Pour ce qui est de la position du syndicat en charge du secteur de l’éducation, le secrétaire général du syndicat général de l’enseignement de base Taher Thaker a souligné la gravité des événements terroristes qu’a connu la Tunisie et son impact négatif sur les enfants qui vont évoluer et grandir dans un environnement où la sécurité n’est pas garantie. Il a aussi affirmé la nécessité d’adopter les mesures nécessaires pour empêcher toute tentative d’immixtion des enfants dans les luttes idéologiques et sur la nécessité de tenir l’institution scolaire loin des querelles politiques.
Il a évoqué les tentes qui ont été installées durant de longues périodes devant les établissements éducatifs qui ont eu une grande influence sur la manière de penser des élèves et leur initiation aux idées étrangères à notre culture et à la société tunisienne.

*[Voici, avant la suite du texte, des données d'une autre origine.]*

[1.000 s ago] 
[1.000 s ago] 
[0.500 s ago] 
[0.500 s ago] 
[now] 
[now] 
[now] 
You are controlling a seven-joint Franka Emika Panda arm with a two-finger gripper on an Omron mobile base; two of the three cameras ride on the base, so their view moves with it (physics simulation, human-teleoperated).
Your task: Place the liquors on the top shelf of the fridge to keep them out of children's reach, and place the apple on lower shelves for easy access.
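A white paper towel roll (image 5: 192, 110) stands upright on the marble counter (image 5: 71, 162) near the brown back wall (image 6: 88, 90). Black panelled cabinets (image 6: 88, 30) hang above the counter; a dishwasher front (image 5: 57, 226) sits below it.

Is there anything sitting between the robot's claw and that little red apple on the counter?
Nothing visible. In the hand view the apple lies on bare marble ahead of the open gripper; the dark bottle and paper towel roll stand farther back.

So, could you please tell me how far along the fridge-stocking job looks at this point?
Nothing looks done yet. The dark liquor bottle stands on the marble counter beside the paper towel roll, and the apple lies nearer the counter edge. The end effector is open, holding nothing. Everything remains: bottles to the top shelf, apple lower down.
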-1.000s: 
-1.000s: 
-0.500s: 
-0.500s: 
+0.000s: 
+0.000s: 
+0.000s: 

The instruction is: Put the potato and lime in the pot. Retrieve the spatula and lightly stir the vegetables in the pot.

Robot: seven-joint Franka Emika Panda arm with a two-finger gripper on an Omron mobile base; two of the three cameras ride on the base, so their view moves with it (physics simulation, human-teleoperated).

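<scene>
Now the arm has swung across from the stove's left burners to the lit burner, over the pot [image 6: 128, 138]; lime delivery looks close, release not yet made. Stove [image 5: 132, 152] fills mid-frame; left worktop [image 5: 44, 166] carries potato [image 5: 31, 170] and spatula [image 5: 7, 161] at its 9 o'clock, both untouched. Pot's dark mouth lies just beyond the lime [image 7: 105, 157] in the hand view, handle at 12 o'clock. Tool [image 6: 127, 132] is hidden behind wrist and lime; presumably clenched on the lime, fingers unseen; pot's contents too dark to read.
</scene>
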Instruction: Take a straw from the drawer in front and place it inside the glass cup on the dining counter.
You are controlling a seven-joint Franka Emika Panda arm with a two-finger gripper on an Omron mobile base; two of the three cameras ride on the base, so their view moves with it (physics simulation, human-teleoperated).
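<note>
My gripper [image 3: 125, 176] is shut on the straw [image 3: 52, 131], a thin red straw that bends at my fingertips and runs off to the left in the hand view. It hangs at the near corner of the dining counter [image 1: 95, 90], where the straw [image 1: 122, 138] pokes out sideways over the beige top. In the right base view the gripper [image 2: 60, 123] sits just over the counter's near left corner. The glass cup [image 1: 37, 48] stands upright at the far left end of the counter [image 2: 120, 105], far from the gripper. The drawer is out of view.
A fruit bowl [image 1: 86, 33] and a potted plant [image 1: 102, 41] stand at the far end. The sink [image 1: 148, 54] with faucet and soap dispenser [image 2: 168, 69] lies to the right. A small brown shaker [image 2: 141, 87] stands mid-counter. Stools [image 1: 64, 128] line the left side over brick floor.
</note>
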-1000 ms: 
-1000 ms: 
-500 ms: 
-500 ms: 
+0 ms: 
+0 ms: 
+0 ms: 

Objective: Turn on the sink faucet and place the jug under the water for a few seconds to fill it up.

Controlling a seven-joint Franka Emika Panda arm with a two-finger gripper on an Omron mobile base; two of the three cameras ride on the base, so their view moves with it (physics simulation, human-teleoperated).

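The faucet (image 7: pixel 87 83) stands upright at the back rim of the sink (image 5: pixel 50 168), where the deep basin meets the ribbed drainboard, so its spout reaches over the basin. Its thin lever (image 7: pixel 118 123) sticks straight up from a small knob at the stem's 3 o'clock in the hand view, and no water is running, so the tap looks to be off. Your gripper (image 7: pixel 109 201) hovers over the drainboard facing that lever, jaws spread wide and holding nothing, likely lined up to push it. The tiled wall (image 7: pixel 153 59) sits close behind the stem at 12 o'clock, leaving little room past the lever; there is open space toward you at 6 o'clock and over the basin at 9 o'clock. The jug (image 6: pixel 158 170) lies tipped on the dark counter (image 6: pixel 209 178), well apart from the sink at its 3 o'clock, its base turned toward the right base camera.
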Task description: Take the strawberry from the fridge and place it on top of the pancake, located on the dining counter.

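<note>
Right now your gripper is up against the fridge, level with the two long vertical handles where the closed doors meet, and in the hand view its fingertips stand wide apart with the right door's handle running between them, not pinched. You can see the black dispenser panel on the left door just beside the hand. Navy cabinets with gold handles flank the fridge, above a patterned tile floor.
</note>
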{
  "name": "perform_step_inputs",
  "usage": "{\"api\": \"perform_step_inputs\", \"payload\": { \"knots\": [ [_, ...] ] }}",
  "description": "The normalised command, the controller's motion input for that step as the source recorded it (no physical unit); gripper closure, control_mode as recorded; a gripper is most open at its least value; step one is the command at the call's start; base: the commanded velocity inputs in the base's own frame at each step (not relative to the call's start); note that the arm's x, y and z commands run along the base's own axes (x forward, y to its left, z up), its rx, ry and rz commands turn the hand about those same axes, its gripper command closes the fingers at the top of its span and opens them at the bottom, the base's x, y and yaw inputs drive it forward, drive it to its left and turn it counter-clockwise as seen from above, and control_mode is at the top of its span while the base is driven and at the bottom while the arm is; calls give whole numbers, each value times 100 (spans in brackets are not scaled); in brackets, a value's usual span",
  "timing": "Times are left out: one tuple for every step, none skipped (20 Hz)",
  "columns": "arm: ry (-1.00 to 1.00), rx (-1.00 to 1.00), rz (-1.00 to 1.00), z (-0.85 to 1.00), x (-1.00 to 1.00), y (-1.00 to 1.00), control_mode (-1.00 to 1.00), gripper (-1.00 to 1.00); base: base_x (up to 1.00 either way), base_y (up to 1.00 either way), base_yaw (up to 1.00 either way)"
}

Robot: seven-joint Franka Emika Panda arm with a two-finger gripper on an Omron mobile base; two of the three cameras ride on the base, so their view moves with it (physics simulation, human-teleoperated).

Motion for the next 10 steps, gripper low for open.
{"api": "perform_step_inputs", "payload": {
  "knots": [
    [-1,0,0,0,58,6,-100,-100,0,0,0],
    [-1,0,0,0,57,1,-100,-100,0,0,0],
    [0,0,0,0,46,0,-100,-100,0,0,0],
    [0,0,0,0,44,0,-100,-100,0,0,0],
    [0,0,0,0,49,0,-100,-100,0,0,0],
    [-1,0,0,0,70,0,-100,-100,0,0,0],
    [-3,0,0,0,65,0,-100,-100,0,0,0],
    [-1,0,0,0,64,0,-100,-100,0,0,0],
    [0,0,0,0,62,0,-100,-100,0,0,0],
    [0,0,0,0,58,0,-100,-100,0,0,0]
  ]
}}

Il a aussi appelé les responsables dans les institutions éducatives à ne pas permettre à certaines associations qui s’activent dans le domaine de l’enfance d’organiser des activités qui risquent d’influencer négativement les enfants.
Il a proposé dans ce contexte de procéder à une révision des programmes éducatifs et de les rectifier de manière à ce qu’ils contribuent à la construction de la personnalité d’un enfant capable de réfléchir et de faire la différence tout en étant conscient des événements qui se déroulent qui l’entourent afin qu’il ne soit pas victime d’idées négatives qui constituent une menace sa sécurité de manière directe ou indirecte.